What needs to be done -> Starting at the line that contains "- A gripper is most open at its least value" in the listing below, write out every line word for word until you have written the line that contains "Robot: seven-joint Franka".
═══ Supplied information
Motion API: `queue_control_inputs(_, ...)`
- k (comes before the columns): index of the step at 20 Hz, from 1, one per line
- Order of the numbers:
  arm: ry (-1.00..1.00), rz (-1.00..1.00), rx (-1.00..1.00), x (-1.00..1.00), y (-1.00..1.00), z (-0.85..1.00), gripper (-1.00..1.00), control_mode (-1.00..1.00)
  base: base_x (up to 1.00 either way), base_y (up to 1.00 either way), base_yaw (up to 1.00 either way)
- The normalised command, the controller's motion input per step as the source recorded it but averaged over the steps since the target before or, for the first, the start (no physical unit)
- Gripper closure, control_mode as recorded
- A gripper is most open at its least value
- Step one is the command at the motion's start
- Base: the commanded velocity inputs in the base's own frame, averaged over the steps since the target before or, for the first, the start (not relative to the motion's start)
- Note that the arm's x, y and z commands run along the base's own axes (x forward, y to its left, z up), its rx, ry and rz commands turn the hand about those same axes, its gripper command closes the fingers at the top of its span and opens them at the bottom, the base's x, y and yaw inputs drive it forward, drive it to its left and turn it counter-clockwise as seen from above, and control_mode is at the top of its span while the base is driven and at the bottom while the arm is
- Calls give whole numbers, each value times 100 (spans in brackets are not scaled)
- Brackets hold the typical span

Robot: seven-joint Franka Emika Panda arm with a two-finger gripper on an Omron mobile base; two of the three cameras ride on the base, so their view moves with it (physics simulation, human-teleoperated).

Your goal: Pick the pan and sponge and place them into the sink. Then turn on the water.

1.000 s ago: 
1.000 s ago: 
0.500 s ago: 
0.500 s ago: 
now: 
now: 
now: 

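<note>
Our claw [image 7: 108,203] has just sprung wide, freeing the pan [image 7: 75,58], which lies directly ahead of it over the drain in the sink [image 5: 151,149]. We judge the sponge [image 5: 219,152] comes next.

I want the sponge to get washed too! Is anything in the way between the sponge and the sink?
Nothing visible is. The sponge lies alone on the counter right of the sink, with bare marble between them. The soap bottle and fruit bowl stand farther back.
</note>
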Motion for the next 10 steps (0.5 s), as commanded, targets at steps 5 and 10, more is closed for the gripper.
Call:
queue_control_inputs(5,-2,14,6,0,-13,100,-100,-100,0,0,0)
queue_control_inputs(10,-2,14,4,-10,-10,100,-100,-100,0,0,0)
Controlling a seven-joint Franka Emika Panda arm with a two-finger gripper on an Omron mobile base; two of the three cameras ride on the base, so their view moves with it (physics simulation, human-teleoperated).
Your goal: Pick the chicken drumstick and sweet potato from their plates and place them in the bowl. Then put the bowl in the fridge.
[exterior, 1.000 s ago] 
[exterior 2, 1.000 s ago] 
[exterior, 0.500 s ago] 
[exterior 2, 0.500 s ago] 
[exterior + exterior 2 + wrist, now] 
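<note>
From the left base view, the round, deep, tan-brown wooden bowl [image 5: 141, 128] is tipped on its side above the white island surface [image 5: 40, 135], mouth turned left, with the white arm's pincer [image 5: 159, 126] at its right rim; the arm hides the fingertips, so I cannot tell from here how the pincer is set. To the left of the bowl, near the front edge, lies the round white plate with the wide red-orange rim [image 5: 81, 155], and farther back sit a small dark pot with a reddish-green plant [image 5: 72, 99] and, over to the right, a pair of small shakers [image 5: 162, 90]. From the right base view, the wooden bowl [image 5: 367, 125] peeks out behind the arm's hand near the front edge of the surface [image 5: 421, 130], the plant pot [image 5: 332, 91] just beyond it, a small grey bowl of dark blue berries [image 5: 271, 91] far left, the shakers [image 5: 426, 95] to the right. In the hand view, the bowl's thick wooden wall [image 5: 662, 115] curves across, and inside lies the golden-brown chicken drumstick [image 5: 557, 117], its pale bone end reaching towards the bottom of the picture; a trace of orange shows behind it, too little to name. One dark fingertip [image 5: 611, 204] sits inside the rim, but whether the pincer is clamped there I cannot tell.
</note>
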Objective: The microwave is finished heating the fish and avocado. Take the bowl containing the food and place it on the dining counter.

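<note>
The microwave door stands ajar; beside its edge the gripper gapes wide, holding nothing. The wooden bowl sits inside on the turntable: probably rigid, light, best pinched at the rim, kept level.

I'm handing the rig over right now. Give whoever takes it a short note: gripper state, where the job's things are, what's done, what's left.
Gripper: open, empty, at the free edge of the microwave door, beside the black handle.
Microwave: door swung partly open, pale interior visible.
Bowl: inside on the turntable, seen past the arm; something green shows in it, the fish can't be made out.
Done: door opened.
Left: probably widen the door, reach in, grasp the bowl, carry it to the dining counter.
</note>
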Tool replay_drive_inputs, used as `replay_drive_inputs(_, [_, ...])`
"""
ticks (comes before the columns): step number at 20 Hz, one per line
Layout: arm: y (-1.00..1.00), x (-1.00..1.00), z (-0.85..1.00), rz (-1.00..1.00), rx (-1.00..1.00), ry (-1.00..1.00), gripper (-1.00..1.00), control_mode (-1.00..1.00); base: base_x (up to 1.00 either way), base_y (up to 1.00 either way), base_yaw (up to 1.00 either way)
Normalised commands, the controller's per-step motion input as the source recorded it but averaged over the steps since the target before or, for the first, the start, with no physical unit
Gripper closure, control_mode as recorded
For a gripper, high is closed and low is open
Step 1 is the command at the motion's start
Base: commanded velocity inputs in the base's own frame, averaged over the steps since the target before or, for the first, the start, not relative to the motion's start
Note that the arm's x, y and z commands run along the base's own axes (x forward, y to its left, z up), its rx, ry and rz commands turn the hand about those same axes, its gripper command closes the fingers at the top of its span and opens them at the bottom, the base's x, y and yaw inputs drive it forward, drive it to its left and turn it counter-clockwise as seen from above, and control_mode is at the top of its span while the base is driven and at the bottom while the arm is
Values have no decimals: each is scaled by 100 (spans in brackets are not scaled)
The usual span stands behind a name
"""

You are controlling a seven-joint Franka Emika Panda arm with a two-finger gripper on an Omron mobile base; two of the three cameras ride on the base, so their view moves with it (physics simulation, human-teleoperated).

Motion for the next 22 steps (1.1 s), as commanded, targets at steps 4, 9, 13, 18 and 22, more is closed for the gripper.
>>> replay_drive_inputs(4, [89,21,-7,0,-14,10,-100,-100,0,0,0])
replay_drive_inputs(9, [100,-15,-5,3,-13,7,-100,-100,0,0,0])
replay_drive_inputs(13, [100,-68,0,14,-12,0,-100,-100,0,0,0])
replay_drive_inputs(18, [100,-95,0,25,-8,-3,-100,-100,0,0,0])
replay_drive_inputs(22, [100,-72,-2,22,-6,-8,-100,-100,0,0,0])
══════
Output below ->
- A gripper is most open at its least value
- Step one is the command at the motion's start
- Base: the commanded velocity inputs in the base's own frame, averaged over the steps since the target before or, for the first, the start (not relative to the motion's start)
- Note that the arm's x, y and z commands run along the base's own axes (x forward, y to its left, z up), its rx, ry and rz commands turn the hand about those same axes, its gripper command closes the fingers at the top of its span and opens them at the bottom, the base's x, y and yaw inputs drive it forward, drive it to its left and turn it counter-clockwise as seen from above, and control_mode is at the top of its span while the base is driven and at the bottom while the arm is
- Calls give whole numbers, each value times 100 (spans in brackets are not scaled)
- Brackets hold the typical span

Robot: seven-joint Franka Emika Panda arm with a two-finger gripper on an Omron mobile base; two of the three cameras ride on the base, so their view moves with it (physics simulation, human-teleoperated).

Work on this exercise is complete, and nothing remains.